Gabinete do ódio queimou ex-futura ministra da Saúde

Todos os posts, Últimas notícias

Foto: Adriano Machado/Reuters

O cardiologista Marcelo Queiroga terá que convencer a população e agentes econômicos de que é capaz de abrigar o comportamento negacionista do presidente e tirar o país da verdadeira polarização que ameaça o futuro: o topo das mortes da covid-19 e a lanterninha das vacinas. O presidente da Sociedade Brasileira de Cardiologia defende o protocolo do combate científico da covid-19, mas, ao contrário da também cardiologista Ludhmila Hajjar, é um bolsonarista de carteirinha e tem o aval do mesmo “gabinete do ódio” que queimou a médica.

A operação fracassada que tentou emplacar a cardiologista Ludhmila Hajjar no lugar do ministro Eduardo Pazuello expôs os limites daqueles que tentam dar uma sobrevida ao presidente Jair Bolsonaro para evitar que seu governo acabe antes do fim. Quando Ludhmila, que é médica do Incor e da rede Vila Nova Star, além de professora da USP, saiu da conversa com Bolsonaro, as redes sociais já estavam infestadas de conteúdos disparados por perfis ligados ao chamado “gabinete do ódio”. Reproduziram desde falas dela contra isolamento social, até fotos e vídeos em que aparece com personagens que costumam viralizar nas redes bolsonaristas, como o ministro do Supremo Tribunal Federal Gilmar Mendes e o ex-presidente da Câmara Rodrigo Maia.

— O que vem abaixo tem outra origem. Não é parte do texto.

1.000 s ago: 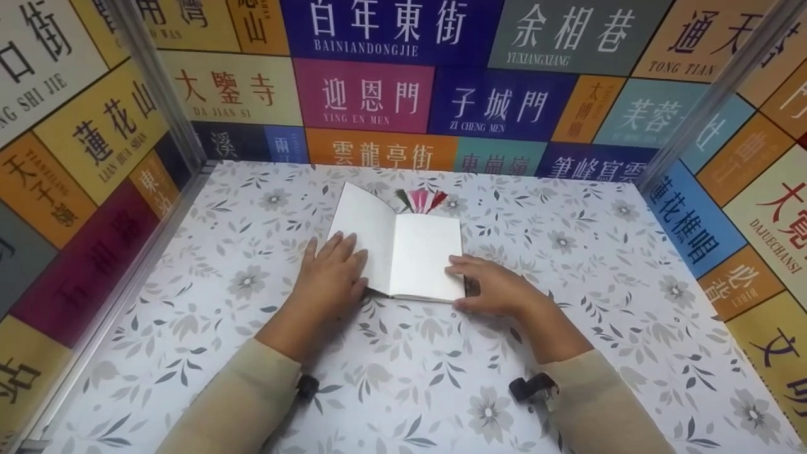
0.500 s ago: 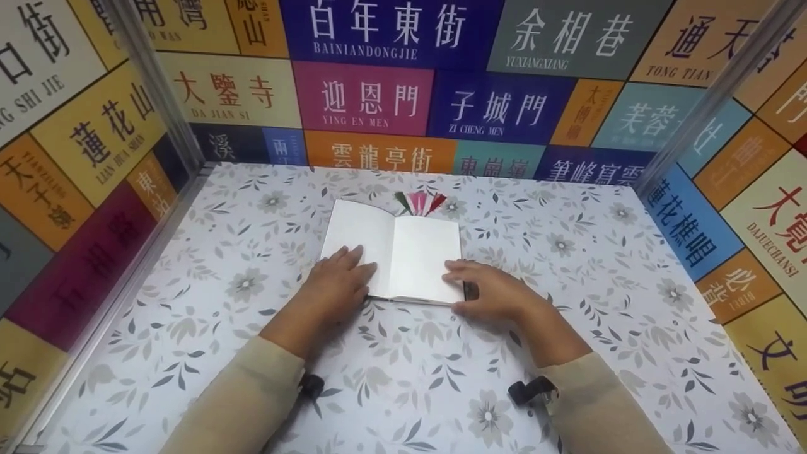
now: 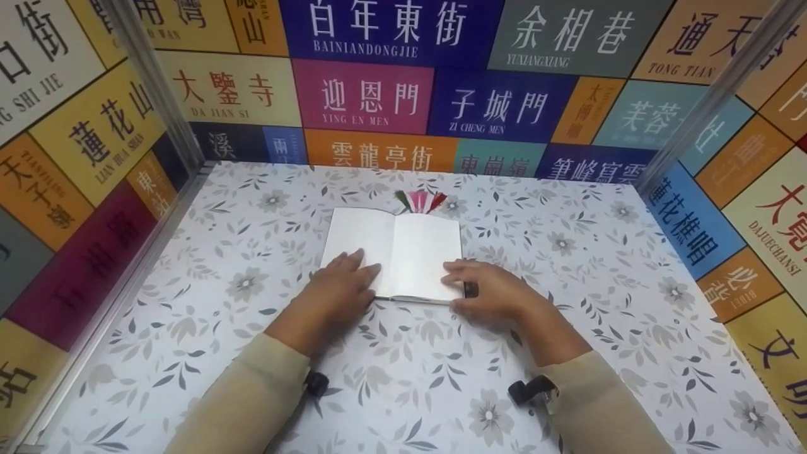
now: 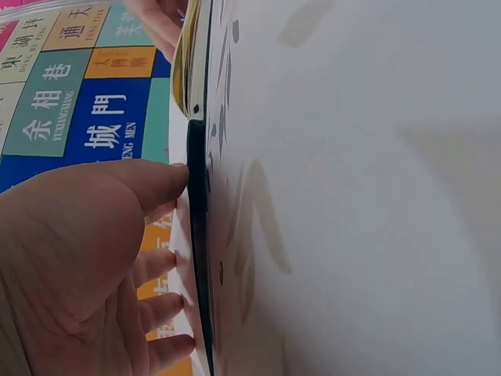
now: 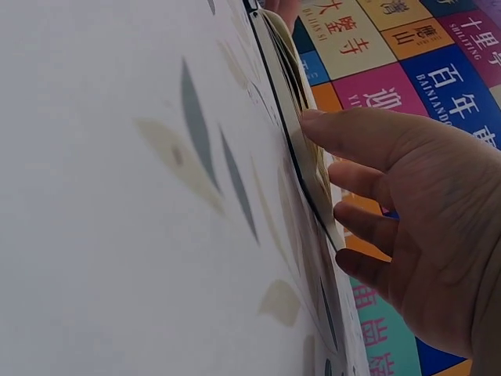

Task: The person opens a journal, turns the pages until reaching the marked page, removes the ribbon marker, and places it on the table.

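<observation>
White floral tabletop (image 3: 410, 372), open notebook (image 3: 423, 252), multicoloured lettered walls (image 3: 369, 94)

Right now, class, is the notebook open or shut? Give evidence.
Open: the notebook shows its left page and right page spread either side of the fold, both facing up.

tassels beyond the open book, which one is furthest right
The red tassel: it is at the right end of the little fan beyond the open book, while the green one is at the left end, with pink between.
</observation>
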Demonstrator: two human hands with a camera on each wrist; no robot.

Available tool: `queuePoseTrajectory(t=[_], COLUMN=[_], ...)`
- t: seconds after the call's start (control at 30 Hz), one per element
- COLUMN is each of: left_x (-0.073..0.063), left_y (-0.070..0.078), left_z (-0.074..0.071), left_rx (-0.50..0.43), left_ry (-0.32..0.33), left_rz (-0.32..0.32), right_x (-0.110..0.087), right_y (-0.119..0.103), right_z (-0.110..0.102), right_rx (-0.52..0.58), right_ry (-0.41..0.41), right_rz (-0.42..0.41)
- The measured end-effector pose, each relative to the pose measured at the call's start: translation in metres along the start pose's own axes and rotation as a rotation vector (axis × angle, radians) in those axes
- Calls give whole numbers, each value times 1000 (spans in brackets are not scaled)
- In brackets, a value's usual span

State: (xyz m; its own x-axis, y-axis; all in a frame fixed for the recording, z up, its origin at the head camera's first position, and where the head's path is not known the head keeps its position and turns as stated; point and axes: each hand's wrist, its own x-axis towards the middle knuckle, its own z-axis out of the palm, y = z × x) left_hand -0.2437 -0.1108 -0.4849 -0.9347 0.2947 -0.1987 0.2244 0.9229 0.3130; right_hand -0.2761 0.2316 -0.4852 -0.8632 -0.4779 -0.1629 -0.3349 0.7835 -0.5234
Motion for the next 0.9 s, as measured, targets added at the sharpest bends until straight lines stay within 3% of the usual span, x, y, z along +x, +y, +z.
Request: queuePoseTrajectory(t=[0.2, 0.43, 0.9], left_x=[2, 6, 7], left_y=[1, 2, 11], left_z=[-3, -3, -7], left_rx=[34, 52, 58], left_ry=[-29, -33, -32], left_rz=[10, 15, -14], right_x=[2, 4, 6], right_y=[-2, -7, -21], right_z=[-4, -8, -17], right_rx=[11, 11, -128], right_ry=[-4, 74, 190], right_rz=[-76, -136, -242])
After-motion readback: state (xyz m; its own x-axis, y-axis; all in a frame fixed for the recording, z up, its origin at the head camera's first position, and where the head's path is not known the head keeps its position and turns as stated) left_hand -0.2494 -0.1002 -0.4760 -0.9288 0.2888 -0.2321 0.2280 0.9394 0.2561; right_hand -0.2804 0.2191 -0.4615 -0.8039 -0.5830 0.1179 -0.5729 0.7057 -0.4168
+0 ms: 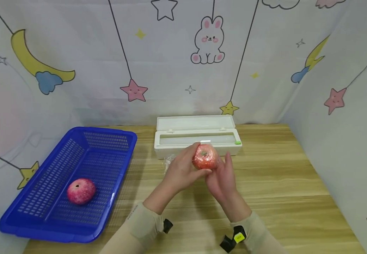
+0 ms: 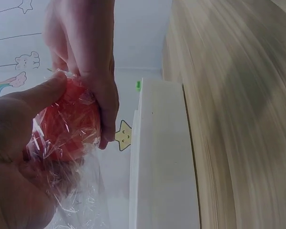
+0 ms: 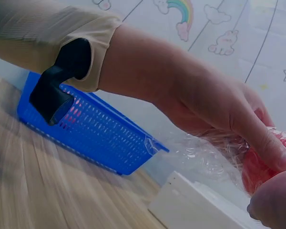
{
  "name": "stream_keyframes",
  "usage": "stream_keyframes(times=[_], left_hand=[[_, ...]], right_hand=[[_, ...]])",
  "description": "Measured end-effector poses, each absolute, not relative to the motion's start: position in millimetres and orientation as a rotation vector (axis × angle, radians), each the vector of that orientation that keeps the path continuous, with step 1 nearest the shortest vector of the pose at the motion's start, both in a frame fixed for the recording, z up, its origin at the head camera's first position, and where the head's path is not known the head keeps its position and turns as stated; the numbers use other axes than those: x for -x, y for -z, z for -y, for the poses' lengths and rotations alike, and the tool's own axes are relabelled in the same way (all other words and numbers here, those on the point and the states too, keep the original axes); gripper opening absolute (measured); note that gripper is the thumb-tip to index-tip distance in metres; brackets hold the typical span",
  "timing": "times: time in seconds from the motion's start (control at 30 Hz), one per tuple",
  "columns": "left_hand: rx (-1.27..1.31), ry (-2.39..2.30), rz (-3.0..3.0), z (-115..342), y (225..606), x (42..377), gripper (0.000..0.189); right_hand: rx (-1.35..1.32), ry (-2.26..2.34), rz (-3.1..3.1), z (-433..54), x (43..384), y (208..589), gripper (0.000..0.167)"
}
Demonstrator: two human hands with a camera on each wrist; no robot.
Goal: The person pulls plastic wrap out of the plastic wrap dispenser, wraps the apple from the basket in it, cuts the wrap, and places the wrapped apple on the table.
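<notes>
A red apple (image 1: 205,157) wrapped in clear cling film is held above the table, in front of the white dispenser box. My left hand (image 1: 181,169) grips it from the left, thumb on the near side and fingers on the far side. Against its right and lower side rests my right hand (image 1: 222,181), fingers extended and thumb standing away from the fruit. Loose cling film (image 2: 86,200) trails off the apple beside the left palm in the left wrist view. The right wrist view shows this crumpled film (image 3: 200,152) under the left hand.
The white cling film dispenser (image 1: 227,150) stands at the back with its lid (image 1: 196,122) raised and a roll inside. To the left sits a blue slotted basket (image 1: 123,169) holding a pinkish-red round fruit (image 1: 81,191). Printed curtains border the wooden table (image 1: 285,197).
</notes>
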State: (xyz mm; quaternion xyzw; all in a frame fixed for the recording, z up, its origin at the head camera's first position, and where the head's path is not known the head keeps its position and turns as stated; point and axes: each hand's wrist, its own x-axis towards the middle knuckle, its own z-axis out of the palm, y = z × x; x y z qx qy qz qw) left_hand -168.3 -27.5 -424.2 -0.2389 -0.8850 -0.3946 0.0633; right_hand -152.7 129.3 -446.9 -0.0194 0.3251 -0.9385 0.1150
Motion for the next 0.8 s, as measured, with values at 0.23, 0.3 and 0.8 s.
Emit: stream_keyframes(times=[0.23, 0.3, 0.8], left_hand=[[0.758, 1.139, 2.677, 30.4, 421.0, 167.7, 0.092], [0.762, 1.115, 2.684, 32.8, 419.8, 168.6, 0.092], [0.946, 0.877, 2.777, 51.5, 410.1, 169.2, 0.094]], right_hand=[[0.005, 2.766, -0.900, -126.3, 153.3, 444.2, 0.081], [0.013, 2.747, -0.932, -126.5, 154.6, 446.6, 0.081], [0.464, 1.774, -2.133, -198.4, 182.0, 444.0, 0.061]])
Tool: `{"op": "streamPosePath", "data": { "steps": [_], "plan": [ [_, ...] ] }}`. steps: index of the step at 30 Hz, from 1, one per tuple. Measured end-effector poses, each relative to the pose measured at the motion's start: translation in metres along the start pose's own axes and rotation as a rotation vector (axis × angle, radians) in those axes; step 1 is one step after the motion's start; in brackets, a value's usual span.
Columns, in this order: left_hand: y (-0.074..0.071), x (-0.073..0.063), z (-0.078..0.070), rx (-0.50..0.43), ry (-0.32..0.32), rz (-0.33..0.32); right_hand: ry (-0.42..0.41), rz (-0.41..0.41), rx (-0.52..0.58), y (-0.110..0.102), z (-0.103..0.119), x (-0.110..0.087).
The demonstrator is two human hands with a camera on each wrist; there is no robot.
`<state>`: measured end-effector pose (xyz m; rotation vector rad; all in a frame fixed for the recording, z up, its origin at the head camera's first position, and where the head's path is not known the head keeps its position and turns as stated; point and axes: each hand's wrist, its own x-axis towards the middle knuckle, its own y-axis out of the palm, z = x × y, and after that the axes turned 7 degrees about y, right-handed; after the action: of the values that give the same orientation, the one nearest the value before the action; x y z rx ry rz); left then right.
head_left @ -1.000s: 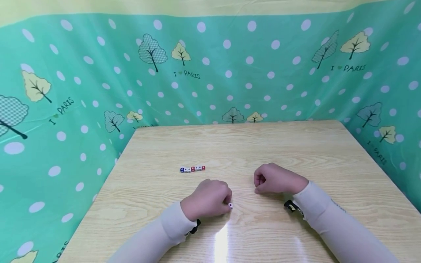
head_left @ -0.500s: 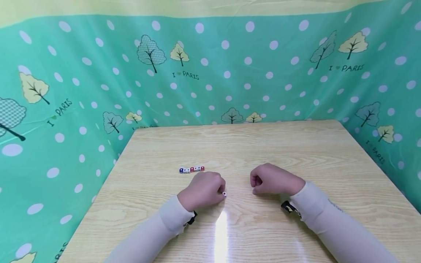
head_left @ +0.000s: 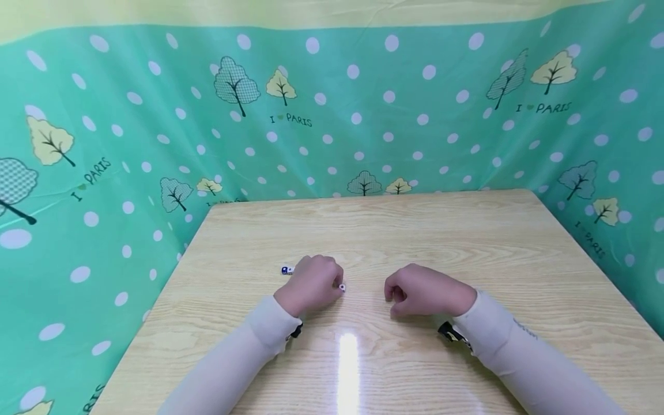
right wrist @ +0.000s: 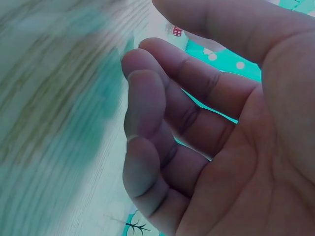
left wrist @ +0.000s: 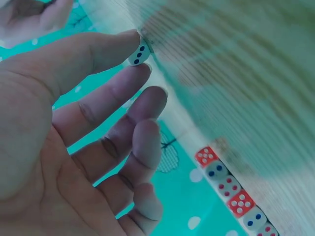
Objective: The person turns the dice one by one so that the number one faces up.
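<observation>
My left hand pinches a white die between thumb and index finger, close to the tabletop; its three dark pips face the left wrist camera. The other fingers of that hand are bent and hold nothing. Beyond it lies a straight row of dice, with a red die at one end and white and red ones along it. In the head view only the blue die and a white neighbour show; the hand hides the others. My right hand rests by the table, fingers loosely curled around nothing.
The light wooden table shows a bright glare streak in front of the hands. A green dotted curtain with tree prints hangs behind and along both sides. A red die appears beyond the right thumb in the right wrist view.
My left hand has moved forward and slightly left with the white die, now covering most of the dice row. My right hand has shifted slightly left, its thumb and index finger somewhat further apart.
</observation>
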<state>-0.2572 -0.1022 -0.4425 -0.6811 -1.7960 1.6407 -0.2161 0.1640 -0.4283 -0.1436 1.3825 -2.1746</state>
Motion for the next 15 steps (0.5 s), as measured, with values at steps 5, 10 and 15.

A estratégia do presidente parecia armada desde o início. Na avaliação de defensores da indicação de Ludhmila, a intenção era a de fazer com que a médica assumisse o cargo sem força para implementar o protocolo científico de enfrentamento. É o xadrez de Bolsonaro com sua base de apoio parlamentar que, somada a ministros do deixa-disso, buscam, sem sucesso, dar uma guinada no enfrentamento governamental à covid-19 à medida que veem seu reflexo nas pesquisas de opinião e no azedume de empresários e investidores. A reação tornou-se ainda mais imperativa com a volta do ex-presidente Luiz Inácio Lula da Silva ao jogo, operando até na obtenção de vacinas da Rússia.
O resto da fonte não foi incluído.